If that is what you want, try this:

awk 'NR==FNR{out[FNR]=$1 OFS $2 OFS $3 OFS $4 OFS $5}
{out[FNR]=out[FNR] OFS $7 OFS $9}
END {for(i=1;i<=FNR;i++) print out[i]}' file1 file2 file3 ... file100

set OFS to a different value (eg, awk -v OFS=',' etc. for a comma) if you
need a different output separator.

From: Ed Morton on 24 Feb 2010 08:19

On 2/24/2010 6:57 AM, pk wrote:
> ezhil wrote:
>
>> My program creates 100 output files each having 9 columns and 150
>> rows. The first 5 (out of 9) columns is the same in all 100 files. I
>> am trying to parse all the files so that my final file will have the
>> first 5 columns and 2 columns (7,9) from each file.

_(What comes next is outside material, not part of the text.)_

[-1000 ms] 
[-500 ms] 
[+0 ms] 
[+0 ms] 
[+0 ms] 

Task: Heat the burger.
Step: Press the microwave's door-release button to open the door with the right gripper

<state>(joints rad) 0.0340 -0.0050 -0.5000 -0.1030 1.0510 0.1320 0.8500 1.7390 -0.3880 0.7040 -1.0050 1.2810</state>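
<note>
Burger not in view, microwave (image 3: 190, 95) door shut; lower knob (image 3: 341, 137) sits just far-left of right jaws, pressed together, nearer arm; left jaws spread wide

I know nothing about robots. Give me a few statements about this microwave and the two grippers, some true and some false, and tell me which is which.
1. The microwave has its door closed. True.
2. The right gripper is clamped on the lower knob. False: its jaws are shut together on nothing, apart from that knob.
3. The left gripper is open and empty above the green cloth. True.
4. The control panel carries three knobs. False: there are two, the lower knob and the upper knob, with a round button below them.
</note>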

Is there an
>> elegant way of doing this?
>
> So your output should be
>
> c1 c2 c3 c4 c5 c7f1 c9f1 c7f2 c9f2 ... c7f100 c9f100
> ^^^^^^^^^^^^^^ ^^^^^^^^^ ^^^^^^^^^ ^^^^^^^^^^^^^
> common file1 file2 ... file100
>
> If that is what you want, try this:
>
> awk 'NR==FNR{out[FNR]=$1 OFS $2 OFS $3 OFS $4 OFS $5}
> {out[FNR]=out[FNR] OFS $7 OFS $9}
> END {for(i=1;i<=FNR;i++) print out[i]}' file1 file2 file3 ... file100
>
> set OFS to a different value (eg, awk -v OFS=',' etc. for a comma) if you
> need a different output separator.
>

The OP had this concern:

> It works fine now but what will happen if
> each file has different rows?

so apparently you can't assume he'll have the same number of lines in every file
and particularly you can't assume the number of lines in the last file read will
be the max number of lines.

He doesn't say what to do in that case, but we could do this:

awk 'NR==FNR{out[FNR]=$1 OFS $2 OFS $3 OFS $4 OFS $5}
{out[FNR]=out[FNR] OFS $7 OFS $9; maxFnr=(FNR > maxFnr ? FNR : maxFnr)}
END {for(i=1;i<=maxFnr;i++) print out[i]}' file1 file2 file3 ... file100

Note the change from FNR to maxFnr in the END loop.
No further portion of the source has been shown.